Guys like Tracy Porter – from Laborers Local 472. He worked his first job laying apartment foundations alongside his dad, when he was just 11 years old. He’s since worked up and down the Turnpike – building the roads and bridges that many of us in New Jersey use every day. Now, Tracy is putting his own kids through college; he pays their full tuition. My grandpa’s, Gary’s, and Tracy’s union jobs put our families securely in the middle class.

I’m fighting for guys like Justin Fowler. He was born near the naval base in Hawaii where his dad served. He has 20 years with the Laborers in New Jersey. He told us that when he went up 90 feet to set the American flag on top of the processing plant they’d just built at Gateway – it was the proudest day of his life. But Trump’s cuts put him out of work – and put at risk the health insurance he needs for his severely autistic son.

If the President is willing to jerk people around on the single biggest infrastructure project in America – what’s stopping him from doing the same thing in your state? We have to make sure a deal is a deal everywhere. We have to hold people to their word. When I was in Congress, I fought so hard to deliver on Gateway, they called me the “tunnel-obsessed Congresswoman.” Now I’m “the transit-obsessed Governor” – fighting for our entire transit system.

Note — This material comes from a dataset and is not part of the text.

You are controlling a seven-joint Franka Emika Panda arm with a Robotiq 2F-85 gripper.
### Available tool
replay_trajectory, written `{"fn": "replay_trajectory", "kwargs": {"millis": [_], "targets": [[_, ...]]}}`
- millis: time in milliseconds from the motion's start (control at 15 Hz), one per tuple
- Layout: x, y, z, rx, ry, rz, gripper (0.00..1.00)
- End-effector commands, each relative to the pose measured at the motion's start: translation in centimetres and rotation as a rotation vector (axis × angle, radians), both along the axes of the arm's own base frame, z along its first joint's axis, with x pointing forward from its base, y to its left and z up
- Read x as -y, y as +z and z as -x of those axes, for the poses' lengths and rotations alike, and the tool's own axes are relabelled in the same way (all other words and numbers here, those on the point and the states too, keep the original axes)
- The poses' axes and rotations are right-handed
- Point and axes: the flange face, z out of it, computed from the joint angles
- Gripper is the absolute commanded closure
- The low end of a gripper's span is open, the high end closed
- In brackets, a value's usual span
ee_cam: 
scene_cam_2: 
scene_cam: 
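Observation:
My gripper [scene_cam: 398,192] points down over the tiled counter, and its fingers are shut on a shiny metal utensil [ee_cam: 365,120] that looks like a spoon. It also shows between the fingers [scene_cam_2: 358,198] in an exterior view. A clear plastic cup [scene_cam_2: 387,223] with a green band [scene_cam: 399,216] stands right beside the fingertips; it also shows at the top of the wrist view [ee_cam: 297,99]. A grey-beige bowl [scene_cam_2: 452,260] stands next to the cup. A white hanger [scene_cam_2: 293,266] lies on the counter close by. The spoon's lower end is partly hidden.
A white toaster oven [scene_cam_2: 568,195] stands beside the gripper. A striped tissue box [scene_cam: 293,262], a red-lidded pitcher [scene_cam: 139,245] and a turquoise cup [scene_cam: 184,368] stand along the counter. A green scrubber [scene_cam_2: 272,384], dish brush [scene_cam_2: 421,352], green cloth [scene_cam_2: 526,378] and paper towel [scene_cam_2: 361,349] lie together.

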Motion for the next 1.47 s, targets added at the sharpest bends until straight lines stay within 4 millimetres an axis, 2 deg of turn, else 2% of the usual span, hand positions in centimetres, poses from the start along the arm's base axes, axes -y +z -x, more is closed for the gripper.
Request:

It’s one of the premier systems in America, but it’s fallen on hard times. Again, a lack of consistent investment – even in New Jersey, a state of commuters. People depend on transit every day – and they depend on all of you, to help us bring that system into the future. Because today, the roads and bridges, tunnels and train tracks in our state are literally some of the oldest in America, with some of the worst delays. I know personally, because for 10 years, my husband has commuted by train every day.

So last month, I signed an Executive Order to start fixing the things we can fix right away. We’re finishing the brand new Portal North Bridge – easing a bottleneck on America’s busiest rail corridor, between Newark and Manhattan. We’re replacing our entire train and bus fleet by 2031, for the first time ever. And I just greenlit a new $6.7 billion bridge across the Newark Bay – the biggest project in Turnpike history.

We’re building again in New Jersey. That bridge alone will support 19,000 jobs – and I’ll make sure it requires PLAs. Because union labor is what moves this country forward. I’m not just planning for tomorrow – I’m planning for 10, 20, 30 years from now. When I talk about my grandpa and his impact on my life, I want your grandkids talking about you the same way. You all keep costs down and hopes up and opportunities ahead. What you build lives on, for generations. Our commitment to you should be just as enduring.

Well-run government can be life changing. I’ve seen it in my own family and in so many others. That’s what I’m fighting to build in New Jersey – a government that keeps its word, that delivers a better life for ALL our kids, and opens the doors of opportunity for everyone. I’ll always answer first to people around their kitchen tables, not the boardroom or the backroom. We’re partners in this fight.

And I’m excited to stand shoulder-to-shoulder with all of you in the years ahead. New Jersey built this nation. It’s past time to do it again. So together, let’s build something!”